## WORK TO COMPLETE:
Below are the records; copy exactly the stretch from the line containing "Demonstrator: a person" through the line containing "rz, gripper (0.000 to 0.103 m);", both ends included, and nothing else.

## DATASET RECORDS:
= Beginning of Section =
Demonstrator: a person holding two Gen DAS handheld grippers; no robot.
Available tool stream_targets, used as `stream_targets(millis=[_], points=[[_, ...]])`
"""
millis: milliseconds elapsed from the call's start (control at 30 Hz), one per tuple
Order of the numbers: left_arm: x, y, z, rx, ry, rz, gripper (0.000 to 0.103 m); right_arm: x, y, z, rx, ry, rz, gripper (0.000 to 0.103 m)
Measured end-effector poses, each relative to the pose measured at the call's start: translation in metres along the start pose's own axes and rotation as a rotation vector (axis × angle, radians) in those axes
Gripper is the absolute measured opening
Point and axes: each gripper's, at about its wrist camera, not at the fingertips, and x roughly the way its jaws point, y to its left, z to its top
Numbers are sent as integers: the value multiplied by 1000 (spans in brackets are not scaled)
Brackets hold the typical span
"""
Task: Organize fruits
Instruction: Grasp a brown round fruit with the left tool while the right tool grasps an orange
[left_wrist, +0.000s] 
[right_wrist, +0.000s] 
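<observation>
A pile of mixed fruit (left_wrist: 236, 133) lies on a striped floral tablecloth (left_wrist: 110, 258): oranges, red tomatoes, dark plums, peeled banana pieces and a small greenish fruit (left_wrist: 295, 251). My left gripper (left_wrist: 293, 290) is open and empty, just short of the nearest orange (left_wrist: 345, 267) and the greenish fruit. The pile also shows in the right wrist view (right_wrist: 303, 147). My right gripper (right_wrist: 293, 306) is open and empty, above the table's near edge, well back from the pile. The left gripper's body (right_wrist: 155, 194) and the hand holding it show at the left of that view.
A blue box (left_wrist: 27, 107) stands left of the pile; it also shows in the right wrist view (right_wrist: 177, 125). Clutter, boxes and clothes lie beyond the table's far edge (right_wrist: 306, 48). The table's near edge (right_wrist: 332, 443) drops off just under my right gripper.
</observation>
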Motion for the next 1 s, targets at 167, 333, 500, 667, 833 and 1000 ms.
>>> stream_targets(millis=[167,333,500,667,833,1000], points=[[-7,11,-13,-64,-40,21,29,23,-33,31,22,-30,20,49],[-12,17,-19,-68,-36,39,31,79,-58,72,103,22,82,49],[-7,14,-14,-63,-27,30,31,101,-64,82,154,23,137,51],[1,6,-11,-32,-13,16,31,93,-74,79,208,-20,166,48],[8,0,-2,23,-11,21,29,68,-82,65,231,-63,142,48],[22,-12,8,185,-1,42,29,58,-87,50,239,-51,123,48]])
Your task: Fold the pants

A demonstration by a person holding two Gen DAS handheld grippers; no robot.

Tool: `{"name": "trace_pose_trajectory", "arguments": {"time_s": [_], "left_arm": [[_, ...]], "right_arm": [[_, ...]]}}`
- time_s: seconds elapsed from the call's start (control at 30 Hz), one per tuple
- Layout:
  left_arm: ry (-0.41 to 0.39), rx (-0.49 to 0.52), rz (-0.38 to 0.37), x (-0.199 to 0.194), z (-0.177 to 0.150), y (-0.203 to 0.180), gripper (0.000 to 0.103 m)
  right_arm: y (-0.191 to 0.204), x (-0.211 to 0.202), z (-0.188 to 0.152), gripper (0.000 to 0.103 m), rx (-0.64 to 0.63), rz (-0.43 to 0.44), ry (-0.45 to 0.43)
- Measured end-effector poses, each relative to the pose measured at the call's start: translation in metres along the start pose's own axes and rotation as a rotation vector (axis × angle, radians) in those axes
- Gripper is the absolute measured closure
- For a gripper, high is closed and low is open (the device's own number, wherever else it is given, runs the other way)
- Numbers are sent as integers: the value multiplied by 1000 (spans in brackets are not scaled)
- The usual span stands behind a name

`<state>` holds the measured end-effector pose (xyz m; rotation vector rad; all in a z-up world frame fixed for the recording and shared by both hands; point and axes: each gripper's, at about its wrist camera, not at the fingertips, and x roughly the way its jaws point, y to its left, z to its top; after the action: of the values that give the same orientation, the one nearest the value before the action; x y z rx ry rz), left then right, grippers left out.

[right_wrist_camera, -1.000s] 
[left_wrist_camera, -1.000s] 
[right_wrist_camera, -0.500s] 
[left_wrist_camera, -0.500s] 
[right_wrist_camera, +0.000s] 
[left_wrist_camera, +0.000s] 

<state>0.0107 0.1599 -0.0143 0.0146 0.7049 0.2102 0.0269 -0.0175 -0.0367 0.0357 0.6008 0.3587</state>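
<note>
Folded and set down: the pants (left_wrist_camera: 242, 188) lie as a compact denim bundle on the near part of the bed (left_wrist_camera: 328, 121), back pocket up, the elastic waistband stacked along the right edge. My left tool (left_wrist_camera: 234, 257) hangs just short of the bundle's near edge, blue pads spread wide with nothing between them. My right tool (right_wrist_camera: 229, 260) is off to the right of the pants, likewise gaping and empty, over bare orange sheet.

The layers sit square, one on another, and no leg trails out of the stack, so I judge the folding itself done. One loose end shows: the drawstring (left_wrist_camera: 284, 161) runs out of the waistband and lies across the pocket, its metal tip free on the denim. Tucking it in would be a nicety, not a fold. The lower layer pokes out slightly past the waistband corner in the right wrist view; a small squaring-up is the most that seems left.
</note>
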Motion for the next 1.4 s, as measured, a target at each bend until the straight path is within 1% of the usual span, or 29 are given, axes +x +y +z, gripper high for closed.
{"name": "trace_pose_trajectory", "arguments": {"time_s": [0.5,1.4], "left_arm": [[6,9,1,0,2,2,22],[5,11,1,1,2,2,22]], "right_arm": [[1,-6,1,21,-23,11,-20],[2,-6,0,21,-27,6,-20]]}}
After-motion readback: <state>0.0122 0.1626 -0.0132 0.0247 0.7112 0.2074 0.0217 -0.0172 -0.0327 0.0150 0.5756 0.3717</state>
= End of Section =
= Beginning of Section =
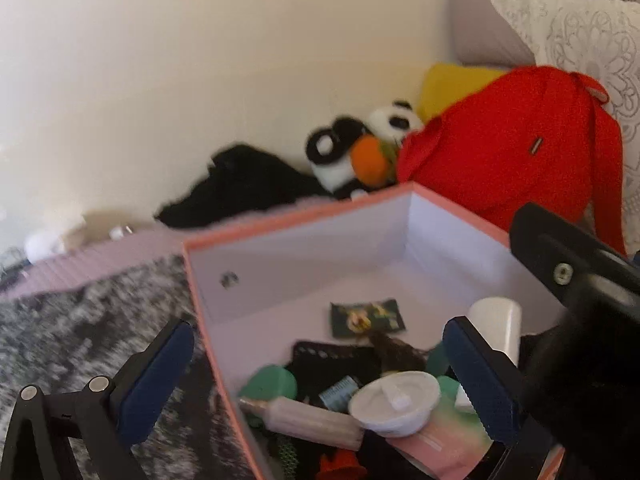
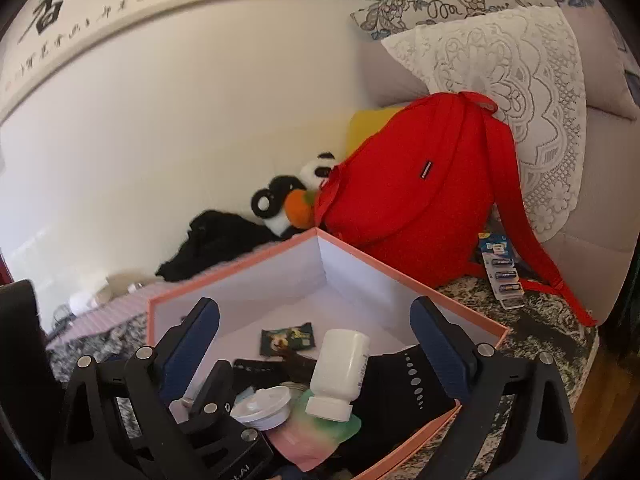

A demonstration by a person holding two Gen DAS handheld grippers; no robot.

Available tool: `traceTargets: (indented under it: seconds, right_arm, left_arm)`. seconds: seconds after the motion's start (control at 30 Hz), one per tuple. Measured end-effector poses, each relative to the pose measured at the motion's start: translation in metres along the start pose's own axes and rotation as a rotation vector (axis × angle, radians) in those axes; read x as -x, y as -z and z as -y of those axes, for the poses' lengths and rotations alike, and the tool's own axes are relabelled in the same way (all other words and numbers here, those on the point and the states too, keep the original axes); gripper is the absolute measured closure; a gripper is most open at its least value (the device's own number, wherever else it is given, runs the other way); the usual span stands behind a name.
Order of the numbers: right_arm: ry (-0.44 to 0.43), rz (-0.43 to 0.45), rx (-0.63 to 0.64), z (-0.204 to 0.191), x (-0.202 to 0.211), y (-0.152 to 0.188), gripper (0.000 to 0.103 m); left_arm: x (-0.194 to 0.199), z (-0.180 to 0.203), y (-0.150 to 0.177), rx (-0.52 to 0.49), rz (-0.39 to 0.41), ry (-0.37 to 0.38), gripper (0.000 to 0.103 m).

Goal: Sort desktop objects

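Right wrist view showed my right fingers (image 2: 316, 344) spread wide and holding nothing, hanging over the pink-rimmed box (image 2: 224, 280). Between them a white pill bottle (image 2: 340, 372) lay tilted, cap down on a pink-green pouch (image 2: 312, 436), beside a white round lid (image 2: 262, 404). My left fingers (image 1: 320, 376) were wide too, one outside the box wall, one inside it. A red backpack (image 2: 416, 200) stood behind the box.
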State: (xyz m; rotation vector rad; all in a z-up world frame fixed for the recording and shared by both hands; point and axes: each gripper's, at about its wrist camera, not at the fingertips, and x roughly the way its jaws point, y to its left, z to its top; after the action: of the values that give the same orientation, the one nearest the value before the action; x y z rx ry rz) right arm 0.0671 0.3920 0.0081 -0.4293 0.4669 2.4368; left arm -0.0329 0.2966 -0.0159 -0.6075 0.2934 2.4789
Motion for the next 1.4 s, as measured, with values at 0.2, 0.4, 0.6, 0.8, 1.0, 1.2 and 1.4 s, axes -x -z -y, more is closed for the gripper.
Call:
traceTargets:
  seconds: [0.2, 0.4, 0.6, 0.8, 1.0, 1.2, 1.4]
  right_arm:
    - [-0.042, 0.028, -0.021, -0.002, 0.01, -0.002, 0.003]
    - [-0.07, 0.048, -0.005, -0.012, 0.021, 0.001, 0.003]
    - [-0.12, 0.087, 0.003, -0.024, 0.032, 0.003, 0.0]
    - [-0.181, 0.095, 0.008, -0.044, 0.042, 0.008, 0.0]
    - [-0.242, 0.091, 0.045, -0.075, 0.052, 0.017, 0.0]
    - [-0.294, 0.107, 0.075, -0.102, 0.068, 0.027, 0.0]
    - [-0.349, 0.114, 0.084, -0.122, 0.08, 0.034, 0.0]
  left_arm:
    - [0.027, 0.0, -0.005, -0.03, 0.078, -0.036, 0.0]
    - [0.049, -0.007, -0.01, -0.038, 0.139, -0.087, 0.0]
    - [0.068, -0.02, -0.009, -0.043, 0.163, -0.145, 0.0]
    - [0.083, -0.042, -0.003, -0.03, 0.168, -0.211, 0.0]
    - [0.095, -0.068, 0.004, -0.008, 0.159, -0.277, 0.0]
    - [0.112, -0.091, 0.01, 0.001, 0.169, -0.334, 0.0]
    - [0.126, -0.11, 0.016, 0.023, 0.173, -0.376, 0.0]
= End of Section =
## ANSWER SECTION:
Demonstrator: a person holding two Gen DAS handheld grippers; no robot.
Available tool stream_targets, used as `stream_targets(millis=[_], points=[[_, ...]])`
"""
millis: milliseconds elapsed from the call's start (control at 30 Hz), one per tuple
Order of the numbers: left_arm: x, y, z, rx, ry, rz, gripper (0.000 to 0.103 m); right_arm: x, y, z, rx, ry, rz, gripper (0.000 to 0.103 m)

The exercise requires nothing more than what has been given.